La bicicleta es para mucha gente, y para mí a estas alturas, una pasión. Como soy fotógrafo, me detengo a examinar las caras, los cuerpos y las bicicletas. Cada uno va arreglándolas y personalizándolas como le gusta. A veces se convierte en una extensión de la persona. Va congiéndosele cariño a ese pedazo de hierro. Hay quien ama su híbrida Specialized Sirrus 2.0, su Flying Pigion modernizada, su Giant LIV de ruta, su clásica Bianchi celeste, su Fixie con freno de masa, su Trek X-Caliber 1×12, o su Niágara con cestica vintage que repartió Correos de Cuba a los carteros. Yo amo mi japonesa mal pintada y un día de estos me la voy a tatuar en el brazo.

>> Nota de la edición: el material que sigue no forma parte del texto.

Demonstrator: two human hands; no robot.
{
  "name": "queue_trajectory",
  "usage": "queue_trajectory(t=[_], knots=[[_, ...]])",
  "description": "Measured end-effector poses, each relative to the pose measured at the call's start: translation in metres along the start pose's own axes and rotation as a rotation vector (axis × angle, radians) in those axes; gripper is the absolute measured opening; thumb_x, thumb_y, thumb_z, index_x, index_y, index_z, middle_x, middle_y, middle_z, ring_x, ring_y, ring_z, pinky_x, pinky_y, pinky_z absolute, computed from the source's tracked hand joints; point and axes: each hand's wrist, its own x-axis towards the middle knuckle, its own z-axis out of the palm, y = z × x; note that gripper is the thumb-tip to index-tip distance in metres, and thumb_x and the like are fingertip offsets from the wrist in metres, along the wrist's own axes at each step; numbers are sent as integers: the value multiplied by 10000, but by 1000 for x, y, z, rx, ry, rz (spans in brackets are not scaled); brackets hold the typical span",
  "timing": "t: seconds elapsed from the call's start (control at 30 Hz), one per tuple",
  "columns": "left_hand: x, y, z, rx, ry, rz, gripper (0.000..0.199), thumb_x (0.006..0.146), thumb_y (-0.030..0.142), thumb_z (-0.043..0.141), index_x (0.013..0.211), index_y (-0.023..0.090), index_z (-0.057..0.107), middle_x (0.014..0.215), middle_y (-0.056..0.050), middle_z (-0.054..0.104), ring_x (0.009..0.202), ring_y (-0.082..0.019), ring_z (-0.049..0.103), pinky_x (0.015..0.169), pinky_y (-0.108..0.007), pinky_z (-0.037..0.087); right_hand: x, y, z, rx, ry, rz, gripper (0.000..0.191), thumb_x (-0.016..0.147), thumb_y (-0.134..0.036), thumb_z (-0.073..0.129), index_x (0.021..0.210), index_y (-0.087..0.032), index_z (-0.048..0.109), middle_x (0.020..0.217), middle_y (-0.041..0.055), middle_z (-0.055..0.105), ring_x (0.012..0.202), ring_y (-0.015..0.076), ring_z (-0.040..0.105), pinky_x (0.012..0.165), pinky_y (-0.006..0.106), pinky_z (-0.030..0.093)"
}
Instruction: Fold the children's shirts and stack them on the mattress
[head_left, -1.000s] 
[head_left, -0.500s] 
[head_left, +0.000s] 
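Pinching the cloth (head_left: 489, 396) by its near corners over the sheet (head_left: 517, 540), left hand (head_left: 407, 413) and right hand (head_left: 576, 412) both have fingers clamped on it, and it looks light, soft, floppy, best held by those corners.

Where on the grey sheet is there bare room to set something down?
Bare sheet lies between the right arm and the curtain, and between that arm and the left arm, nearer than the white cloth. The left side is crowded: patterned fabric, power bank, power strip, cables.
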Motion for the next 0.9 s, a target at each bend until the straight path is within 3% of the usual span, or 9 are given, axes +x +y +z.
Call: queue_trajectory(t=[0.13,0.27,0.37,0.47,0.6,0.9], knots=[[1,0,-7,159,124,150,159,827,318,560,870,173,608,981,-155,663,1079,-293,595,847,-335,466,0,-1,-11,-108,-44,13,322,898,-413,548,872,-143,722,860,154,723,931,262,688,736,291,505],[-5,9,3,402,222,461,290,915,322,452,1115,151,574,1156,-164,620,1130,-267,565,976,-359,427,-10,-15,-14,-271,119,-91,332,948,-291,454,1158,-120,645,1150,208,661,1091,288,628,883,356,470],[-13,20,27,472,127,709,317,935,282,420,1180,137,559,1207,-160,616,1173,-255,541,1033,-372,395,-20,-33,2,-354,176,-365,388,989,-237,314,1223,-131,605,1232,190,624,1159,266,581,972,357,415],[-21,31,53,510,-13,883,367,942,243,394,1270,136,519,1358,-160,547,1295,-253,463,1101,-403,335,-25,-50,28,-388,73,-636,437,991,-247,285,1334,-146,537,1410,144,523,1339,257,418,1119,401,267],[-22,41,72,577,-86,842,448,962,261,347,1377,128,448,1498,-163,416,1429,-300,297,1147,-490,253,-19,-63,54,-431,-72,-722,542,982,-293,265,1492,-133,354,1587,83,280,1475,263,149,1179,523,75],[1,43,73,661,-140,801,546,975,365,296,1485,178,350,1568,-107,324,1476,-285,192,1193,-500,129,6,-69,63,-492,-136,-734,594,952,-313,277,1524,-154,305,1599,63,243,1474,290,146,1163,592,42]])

Muchos de los que andamos en bici, no solo la reconocemos como un medio de transporte, sino también como soporte identitario, como medio de expresión cultural y respeto a la naturaleza. De lo más lindo que me ha pasado en esta etapa de ciclista reflexivo, es haber participado en experiencias artísticas que tienen como centro la bicicleta. Recuerdo de forma especial la creación de un mural en la Villa Panamericana en el que participaron los artistas Cabra, Moya, Zardoya, Pikyai y Sekou, todos amantes de las bicicletas. Aunque el piquete suele juntarse para hacer murales en muchos sitios, esta vez fueron impulsados por la documentalista estadounidense Mitra Elena, quien rodaba un documental sobre las bicicletas en Cuba que podremos ver en un futuro cercano.
Hay quien anda en bici con la misma ropa de montarse en un carro. Pero hay otros locos, entre los que me incluyo, que se visten y se preparan como para una cita con el faster de su vida. Llevo mochila con cámara de repuesto, una bomba de aire, un pomito con grasa, un estuche con siete llaves, tuercas, arandelas y ponches fríos. No me puede faltar un pomo de agua, casco de ciclista, chaleco fosforescente y luces, por si me coge la noche. Además, llevo una bocina pequeña para ir escuchando Metallica, Isaac Delgado o Benny Moré. Me pongo gafas. Lo más emocionante de ir con pinta de ciclista es que otros que se parecen a ti te saludan como si pertenecieras a su familia.
Lo de ciclista lo llevo en la sangre. Todavía recuerdo cuando mi papá nos llevaba a mi mamá embarazada de mi hermano y a mí hasta El Golfito. Uno de mis mayores sueños es hacer un viaje por Cuba en bicicleta, desde la Punta de Maisí hasta el Cabo de San Antonio. Sueño ese viaje con mi pequeña familia: mi esposa y los dos niños. En unos años el grande será ya adolescente, el chiquito aprenderá a montar y, con suerte, también aprenderá su madre, que lleva treinta y cuatro años posponiendo el momento. Me gustaría que a ese viaje de familia fuera sumándose gente para llenar la carretera de bicicletas.